Hacia 2010, el tren nocturno europeo parecía un fósil. La Deutsche Bahn anunció en 2014 que abandonaría los City Night Line, sus líneas de dormir, alegando pérdidas. Las compañías francesa, italiana y española cortaron ruta tras ruta. El avión low cost vendía vuelos por 20 € y el tren de alta velocidad diurno cubría las distancias cortas en pocas horas. La cama sobre raíles parecía romanticismo caro y anticuado.
El giro vino de Viena. En 2016, la austriaca ÖBB compró los trenes y la red que la Deutsche Bahn descartaba y lo relanzó todo bajo la marca Nightjet. La apuesta parecía osada. Resultó visionaria.
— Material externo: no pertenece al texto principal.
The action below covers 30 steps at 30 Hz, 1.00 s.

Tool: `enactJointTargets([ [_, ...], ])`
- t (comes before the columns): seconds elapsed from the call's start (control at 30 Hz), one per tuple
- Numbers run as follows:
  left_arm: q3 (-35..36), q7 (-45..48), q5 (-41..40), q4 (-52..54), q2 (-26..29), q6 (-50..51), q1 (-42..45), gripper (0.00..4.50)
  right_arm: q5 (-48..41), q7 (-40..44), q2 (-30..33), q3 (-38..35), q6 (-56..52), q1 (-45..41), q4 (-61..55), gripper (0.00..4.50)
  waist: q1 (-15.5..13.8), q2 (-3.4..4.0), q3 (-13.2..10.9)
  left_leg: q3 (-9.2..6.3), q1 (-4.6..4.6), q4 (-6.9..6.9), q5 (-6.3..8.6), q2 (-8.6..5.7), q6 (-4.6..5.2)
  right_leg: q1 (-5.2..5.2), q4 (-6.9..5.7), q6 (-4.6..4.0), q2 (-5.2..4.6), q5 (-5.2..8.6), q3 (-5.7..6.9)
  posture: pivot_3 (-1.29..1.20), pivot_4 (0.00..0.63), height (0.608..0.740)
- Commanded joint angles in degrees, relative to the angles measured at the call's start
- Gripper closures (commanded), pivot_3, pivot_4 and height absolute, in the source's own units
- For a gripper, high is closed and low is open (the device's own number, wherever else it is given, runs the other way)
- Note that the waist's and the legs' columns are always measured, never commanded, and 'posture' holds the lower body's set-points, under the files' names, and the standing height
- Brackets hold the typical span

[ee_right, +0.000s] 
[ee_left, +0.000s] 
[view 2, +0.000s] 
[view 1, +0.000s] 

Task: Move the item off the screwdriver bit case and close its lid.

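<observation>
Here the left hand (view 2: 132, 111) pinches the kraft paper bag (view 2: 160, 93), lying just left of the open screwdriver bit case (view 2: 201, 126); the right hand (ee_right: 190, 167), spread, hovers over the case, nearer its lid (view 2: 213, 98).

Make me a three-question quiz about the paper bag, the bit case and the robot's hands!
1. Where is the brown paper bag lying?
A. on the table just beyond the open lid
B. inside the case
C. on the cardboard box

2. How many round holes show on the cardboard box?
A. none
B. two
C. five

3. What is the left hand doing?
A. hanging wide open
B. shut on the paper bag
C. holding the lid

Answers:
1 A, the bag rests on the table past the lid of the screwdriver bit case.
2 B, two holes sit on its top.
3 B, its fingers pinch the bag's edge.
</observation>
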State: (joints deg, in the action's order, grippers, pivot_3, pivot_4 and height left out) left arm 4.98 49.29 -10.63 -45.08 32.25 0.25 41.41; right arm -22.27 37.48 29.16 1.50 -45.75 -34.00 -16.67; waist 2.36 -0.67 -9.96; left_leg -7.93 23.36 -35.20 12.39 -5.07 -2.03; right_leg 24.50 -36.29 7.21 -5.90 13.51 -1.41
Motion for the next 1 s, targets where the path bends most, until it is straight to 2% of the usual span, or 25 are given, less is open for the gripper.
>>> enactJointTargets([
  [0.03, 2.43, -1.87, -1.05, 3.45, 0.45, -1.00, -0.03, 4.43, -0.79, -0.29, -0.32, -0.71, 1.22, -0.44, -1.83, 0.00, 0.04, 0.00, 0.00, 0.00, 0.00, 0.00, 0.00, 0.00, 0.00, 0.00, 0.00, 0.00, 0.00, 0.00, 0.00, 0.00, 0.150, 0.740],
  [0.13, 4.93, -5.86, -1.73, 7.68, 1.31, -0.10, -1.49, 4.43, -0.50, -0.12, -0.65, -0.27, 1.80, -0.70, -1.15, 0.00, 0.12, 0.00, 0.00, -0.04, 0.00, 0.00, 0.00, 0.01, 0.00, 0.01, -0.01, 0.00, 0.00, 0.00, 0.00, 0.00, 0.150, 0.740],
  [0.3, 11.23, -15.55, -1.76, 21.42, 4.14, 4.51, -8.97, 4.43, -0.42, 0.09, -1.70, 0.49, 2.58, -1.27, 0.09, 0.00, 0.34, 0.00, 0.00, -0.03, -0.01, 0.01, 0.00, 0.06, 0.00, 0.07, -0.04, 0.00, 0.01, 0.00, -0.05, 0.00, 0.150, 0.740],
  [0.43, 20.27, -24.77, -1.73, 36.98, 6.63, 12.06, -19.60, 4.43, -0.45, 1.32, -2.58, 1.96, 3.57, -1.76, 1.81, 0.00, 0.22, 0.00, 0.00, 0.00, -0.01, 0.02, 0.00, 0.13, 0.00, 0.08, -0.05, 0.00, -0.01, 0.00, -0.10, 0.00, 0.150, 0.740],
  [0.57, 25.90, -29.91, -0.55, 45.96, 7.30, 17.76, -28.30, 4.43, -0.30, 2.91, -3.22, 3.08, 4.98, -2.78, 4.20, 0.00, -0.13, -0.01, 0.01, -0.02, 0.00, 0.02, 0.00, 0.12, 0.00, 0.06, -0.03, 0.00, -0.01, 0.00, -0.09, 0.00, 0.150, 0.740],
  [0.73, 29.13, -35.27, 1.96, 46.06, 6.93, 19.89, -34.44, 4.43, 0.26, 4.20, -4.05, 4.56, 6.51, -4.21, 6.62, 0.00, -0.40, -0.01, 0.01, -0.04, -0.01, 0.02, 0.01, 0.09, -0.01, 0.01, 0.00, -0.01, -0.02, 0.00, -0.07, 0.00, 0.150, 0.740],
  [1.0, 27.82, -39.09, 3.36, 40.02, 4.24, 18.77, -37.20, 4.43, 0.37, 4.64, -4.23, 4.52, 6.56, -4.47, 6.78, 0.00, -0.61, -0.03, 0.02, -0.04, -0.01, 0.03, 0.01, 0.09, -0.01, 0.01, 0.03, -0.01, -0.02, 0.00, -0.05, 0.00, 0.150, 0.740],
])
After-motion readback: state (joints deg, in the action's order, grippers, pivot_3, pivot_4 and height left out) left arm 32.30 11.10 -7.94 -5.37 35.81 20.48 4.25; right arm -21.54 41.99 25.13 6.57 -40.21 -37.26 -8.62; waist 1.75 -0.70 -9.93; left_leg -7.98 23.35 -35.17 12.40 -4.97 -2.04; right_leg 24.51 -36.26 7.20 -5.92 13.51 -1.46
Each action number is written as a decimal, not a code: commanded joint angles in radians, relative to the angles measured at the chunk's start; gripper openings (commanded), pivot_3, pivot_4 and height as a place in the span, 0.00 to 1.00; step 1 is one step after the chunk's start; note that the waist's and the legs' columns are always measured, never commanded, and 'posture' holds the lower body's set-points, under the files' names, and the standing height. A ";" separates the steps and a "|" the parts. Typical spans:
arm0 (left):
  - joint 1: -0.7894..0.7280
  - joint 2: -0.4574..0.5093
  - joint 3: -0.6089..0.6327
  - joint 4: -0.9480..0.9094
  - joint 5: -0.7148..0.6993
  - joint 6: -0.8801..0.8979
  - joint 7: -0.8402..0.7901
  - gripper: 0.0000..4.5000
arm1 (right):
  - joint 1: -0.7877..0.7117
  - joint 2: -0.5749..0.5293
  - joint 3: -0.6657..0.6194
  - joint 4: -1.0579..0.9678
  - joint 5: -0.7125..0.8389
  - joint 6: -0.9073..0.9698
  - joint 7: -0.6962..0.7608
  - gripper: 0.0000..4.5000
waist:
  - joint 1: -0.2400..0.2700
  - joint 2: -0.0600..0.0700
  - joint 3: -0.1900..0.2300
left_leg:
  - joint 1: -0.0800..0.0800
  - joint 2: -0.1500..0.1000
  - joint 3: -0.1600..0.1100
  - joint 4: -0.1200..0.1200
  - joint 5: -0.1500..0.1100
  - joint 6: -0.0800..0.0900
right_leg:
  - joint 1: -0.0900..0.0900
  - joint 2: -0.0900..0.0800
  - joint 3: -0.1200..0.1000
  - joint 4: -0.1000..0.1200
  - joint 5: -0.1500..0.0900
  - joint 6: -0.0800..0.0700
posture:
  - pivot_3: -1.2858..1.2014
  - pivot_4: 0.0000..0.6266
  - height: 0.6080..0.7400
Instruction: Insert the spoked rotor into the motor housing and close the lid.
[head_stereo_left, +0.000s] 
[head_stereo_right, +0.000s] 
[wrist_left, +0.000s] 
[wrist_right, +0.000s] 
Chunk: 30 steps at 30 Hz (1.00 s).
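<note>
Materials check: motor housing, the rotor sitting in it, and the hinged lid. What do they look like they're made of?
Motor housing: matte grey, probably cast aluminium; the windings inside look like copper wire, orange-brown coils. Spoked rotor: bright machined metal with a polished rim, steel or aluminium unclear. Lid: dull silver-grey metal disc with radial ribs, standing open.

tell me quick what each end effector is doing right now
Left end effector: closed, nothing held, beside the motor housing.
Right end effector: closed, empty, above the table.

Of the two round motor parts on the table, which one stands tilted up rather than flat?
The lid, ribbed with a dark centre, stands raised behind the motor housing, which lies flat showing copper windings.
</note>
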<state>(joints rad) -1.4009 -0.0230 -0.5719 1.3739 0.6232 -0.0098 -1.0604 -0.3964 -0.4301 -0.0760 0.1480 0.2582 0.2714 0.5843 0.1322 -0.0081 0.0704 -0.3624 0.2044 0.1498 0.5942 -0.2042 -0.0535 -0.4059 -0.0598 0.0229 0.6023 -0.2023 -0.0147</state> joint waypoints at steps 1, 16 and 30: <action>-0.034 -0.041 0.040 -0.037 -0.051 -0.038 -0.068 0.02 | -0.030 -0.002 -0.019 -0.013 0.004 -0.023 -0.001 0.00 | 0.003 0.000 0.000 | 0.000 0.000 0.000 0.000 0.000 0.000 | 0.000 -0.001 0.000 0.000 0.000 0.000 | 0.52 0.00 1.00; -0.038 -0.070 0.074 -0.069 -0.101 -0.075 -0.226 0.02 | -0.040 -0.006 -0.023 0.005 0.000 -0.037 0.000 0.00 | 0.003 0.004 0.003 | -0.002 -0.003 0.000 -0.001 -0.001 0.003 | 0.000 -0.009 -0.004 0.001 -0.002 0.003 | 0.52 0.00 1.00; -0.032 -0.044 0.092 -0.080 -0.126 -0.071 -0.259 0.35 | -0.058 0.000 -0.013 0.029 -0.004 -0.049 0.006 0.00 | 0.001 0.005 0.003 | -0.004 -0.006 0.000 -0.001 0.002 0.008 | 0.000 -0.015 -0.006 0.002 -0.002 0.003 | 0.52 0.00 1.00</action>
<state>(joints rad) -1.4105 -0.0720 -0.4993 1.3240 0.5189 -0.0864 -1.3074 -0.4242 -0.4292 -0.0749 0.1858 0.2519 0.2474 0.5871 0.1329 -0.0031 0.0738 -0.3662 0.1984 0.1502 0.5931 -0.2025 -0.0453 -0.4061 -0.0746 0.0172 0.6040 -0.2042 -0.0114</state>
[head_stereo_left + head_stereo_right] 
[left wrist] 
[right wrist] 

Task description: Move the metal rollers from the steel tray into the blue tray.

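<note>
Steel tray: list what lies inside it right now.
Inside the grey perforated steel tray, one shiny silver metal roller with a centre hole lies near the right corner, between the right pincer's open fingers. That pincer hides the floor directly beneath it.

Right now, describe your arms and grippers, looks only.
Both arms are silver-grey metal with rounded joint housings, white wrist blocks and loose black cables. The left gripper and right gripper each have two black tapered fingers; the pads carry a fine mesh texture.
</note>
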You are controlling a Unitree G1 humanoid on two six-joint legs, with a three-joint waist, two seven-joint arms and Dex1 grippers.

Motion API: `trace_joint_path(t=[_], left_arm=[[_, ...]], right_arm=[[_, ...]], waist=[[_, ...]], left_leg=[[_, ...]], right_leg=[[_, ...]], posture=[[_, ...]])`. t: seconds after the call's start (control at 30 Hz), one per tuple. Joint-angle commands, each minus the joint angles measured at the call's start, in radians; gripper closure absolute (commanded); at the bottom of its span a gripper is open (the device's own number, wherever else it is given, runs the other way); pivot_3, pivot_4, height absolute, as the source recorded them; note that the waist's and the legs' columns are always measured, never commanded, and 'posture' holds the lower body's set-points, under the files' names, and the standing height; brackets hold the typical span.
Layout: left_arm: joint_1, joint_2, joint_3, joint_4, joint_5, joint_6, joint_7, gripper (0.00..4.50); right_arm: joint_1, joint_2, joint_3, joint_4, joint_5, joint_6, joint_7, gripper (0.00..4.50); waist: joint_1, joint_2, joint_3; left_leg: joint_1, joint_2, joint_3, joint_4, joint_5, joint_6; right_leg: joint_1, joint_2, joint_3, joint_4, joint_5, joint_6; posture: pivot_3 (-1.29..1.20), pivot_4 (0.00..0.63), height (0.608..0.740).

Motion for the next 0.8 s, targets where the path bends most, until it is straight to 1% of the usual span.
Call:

La combinación de tres fuerzas cambió el juego: la conciencia climática que volvió el vuelo corto socialmente cuestionable (el sueco flygskam, la "vergüenza de volar"), la madurez de viajeros que valoran el tiempo de sueño en vez del tiempo de espera en aeropuerto, y el ahorro de eliminar una noche de hotel.
En 2026, la red nocturna europea es la más densa desde los años 1990. La ÖBB lidera con la Nightjet, la startup belga-neerlandesa European Sleeper abrió líneas privadas donde los estatales no van, y la sueca Snälltåget une Escandinavia con el corazón de los Alpes. El sleeper ya no es nostalgia. Es infraestructura.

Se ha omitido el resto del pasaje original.